No, different observers do not see “irreconcilable facts”: on “Wigner’s Friend”

A recent experiment in the lab, billed as a “Wigner’s Friend” experiment, has been interpreted as a test of “local observer independence.” The authors claim the experiment shows that observers must irreconcilably disagree on facts related to quantum measurements. The paper linked below (recently accepted in Foundations of Physics) shows that this is a misinterpretation of the experiment, and that the facts are completely consistent. It is only the attribution of outcomes where no outcomes obtain that causes the inconsistency.

https://arxiv.org/abs/2105.01773

 

 

2 thoughts on “No, different observers do not see “irreconcilable facts”: on “Wigner’s Friend”

  1. Thank you very much for this great analysis!

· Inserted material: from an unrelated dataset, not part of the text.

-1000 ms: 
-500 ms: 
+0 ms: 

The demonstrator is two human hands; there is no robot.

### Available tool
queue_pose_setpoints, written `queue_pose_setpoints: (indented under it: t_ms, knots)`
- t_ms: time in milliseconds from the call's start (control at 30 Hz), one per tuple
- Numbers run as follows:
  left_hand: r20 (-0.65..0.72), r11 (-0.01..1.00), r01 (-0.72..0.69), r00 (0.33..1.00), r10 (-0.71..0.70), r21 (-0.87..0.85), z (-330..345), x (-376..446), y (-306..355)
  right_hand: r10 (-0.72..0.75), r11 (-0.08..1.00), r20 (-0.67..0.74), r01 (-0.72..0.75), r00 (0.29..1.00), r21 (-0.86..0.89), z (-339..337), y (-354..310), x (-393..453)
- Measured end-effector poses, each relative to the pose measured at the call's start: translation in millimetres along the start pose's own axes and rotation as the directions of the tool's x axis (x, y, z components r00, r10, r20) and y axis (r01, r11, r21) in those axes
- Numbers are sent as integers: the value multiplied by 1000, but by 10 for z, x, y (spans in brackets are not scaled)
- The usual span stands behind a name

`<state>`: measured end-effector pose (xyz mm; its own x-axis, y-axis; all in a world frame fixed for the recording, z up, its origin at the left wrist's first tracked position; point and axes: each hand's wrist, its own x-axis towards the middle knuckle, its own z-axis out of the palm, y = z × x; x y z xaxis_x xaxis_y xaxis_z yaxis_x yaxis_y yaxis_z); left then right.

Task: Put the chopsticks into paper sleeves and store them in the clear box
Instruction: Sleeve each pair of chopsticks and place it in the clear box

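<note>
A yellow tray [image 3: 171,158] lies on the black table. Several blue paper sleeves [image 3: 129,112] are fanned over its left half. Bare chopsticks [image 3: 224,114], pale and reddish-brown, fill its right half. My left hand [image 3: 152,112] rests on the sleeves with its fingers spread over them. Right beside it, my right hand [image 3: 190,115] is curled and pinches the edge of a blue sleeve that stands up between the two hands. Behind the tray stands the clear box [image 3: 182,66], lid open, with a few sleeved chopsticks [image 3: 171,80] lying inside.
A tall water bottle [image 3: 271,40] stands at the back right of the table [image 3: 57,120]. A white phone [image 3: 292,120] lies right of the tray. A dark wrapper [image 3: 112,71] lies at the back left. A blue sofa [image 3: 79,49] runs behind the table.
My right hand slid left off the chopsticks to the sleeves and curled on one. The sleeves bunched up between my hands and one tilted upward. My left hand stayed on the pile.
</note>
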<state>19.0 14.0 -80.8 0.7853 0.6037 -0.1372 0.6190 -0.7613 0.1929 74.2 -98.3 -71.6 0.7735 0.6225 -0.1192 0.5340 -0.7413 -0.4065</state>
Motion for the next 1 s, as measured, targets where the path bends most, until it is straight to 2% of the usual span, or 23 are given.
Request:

    In my opinion, the authors of the original article themselves actually admit that what is in the original Wigner’s thought experiment does not actually happen in the experiment; they just don’t describe it explicitly. Instead, they keep the point small obscured. This is the part of the article I’m thinking of (page 3):
    “Before we describe our experiment in which we test and indeed violate inequality (2), let us first clarify our notion of an observer. Formally, an observation is the act of extracting and storing information about an observed system. Accordingly, we define an observer as any physical system that can extract information from another system by means of some interaction, and store that information in a physical memory. Such an observer can establish “facts”, to which we assign the value recorded in their memory.”
    However, it is clear from the article that what is actually happening is that the photon entering the device will be quantum entangled with another photon and the pair of photons in the exit – if there is sufficient coincidence at the photon detectors – can be seen as the “friend photon” measuring the original photon polarization. Except that this “friend-photon” is not a memory, since it does not store a specific measurement result. It is merely a quantum system which is itself in superposition, i.e. the photon pair is entangled in superposition. So nowhere is there anything that would satisfy the “store that information in a physical memory” requirement. Hence the “friend” is not an real observer at all.

  2. Thanks very much, Janos. I think their intent is to define ‘storage of a measurement result’ as the mere copying of one degree of freedom by another due to their correlation–i.e. they treat the copying degree of freedom as a ‘memory’. Of course, that is still wrong, since there was no ‘result’ while these systems remain in a superposition.